▶ **Directions**: Nothing but the text should be carried over: reproduce all the data exactly and leave out every image.

-- Opening Marker --

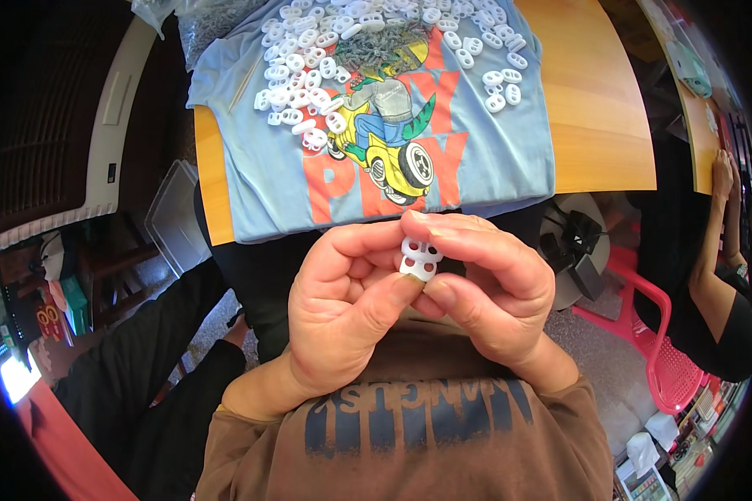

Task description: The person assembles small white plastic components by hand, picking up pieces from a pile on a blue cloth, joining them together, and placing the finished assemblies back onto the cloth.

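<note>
Just off the near edge of the table, my left hand (347,301) and my right hand (493,292) meet in front of my chest. Pinched between their thumbs and fingers is a small white plastic cord lock (419,259) with round holes, both hands gripping it. A pile of similar white two-hole cord lock pieces (297,79) spreads over the far part of a light blue printed T-shirt (267,184). Amid the pile sits a heap of small grey metal springs (380,48).
The shirt lies over a wooden table (602,117). A clear plastic bag (213,29) of grey parts stands at the far left. A thin stick (245,79) lies on the shirt. To the right are a pink chair (656,334) and another person's arm (710,250).
</note>
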`<state>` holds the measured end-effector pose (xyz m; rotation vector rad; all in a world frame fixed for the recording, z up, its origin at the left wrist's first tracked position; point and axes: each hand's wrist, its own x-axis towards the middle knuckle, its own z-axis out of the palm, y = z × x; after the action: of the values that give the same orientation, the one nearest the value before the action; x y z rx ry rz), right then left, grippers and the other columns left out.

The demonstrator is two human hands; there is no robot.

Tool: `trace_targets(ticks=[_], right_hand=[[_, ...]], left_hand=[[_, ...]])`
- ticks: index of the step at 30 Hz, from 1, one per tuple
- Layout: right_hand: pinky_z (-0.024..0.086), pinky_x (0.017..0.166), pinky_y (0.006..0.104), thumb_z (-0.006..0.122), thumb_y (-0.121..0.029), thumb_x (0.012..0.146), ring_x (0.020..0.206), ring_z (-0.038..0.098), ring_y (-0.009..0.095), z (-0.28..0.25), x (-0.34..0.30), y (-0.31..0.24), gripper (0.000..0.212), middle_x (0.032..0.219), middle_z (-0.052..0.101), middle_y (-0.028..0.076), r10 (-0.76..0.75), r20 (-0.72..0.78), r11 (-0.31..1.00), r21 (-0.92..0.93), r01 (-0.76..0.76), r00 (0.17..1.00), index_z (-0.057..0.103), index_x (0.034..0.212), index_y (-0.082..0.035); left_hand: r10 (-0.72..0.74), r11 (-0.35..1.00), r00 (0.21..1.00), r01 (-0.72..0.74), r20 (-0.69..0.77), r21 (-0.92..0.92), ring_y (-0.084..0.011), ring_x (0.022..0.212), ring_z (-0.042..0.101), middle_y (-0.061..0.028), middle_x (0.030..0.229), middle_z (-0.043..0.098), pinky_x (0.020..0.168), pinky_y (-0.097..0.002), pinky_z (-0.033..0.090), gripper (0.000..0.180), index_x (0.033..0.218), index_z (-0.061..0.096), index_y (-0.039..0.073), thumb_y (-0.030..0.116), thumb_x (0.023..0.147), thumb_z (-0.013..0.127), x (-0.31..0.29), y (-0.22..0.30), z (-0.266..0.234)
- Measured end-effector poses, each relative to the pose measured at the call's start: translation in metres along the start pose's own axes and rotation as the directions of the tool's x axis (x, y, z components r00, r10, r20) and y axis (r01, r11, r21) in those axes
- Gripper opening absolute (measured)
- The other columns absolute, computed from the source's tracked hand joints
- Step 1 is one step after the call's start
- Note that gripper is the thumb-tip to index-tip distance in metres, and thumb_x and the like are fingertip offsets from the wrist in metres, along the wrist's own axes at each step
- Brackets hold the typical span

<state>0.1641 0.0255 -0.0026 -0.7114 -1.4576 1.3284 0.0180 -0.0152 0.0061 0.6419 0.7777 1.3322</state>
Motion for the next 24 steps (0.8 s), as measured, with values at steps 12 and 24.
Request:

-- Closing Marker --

▶ **Answer to the problem**:
Task description: The person assembles small white plastic components by hand, picking up pieces from a pile on a blue cloth, joining them together, and placing the finished assemblies back onto the cloth.

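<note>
Just off the near edge of the table, my left hand (347,301) and my right hand (493,292) meet in front of my chest. Pinched between their thumbs and fingers is a small white plastic cord lock (419,259) with round holes, both hands gripping it. A pile of similar white two-hole cord lock pieces (297,79) spreads over the far part of a light blue printed T-shirt (267,184). Amid the pile sits a heap of small grey metal springs (380,48).
The shirt lies over a wooden table (602,117). A clear plastic bag (213,29) of grey parts stands at the far left. A thin stick (245,79) lies on the shirt. To the right are a pink chair (656,334) and another person's arm (710,250).
</note>
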`<state>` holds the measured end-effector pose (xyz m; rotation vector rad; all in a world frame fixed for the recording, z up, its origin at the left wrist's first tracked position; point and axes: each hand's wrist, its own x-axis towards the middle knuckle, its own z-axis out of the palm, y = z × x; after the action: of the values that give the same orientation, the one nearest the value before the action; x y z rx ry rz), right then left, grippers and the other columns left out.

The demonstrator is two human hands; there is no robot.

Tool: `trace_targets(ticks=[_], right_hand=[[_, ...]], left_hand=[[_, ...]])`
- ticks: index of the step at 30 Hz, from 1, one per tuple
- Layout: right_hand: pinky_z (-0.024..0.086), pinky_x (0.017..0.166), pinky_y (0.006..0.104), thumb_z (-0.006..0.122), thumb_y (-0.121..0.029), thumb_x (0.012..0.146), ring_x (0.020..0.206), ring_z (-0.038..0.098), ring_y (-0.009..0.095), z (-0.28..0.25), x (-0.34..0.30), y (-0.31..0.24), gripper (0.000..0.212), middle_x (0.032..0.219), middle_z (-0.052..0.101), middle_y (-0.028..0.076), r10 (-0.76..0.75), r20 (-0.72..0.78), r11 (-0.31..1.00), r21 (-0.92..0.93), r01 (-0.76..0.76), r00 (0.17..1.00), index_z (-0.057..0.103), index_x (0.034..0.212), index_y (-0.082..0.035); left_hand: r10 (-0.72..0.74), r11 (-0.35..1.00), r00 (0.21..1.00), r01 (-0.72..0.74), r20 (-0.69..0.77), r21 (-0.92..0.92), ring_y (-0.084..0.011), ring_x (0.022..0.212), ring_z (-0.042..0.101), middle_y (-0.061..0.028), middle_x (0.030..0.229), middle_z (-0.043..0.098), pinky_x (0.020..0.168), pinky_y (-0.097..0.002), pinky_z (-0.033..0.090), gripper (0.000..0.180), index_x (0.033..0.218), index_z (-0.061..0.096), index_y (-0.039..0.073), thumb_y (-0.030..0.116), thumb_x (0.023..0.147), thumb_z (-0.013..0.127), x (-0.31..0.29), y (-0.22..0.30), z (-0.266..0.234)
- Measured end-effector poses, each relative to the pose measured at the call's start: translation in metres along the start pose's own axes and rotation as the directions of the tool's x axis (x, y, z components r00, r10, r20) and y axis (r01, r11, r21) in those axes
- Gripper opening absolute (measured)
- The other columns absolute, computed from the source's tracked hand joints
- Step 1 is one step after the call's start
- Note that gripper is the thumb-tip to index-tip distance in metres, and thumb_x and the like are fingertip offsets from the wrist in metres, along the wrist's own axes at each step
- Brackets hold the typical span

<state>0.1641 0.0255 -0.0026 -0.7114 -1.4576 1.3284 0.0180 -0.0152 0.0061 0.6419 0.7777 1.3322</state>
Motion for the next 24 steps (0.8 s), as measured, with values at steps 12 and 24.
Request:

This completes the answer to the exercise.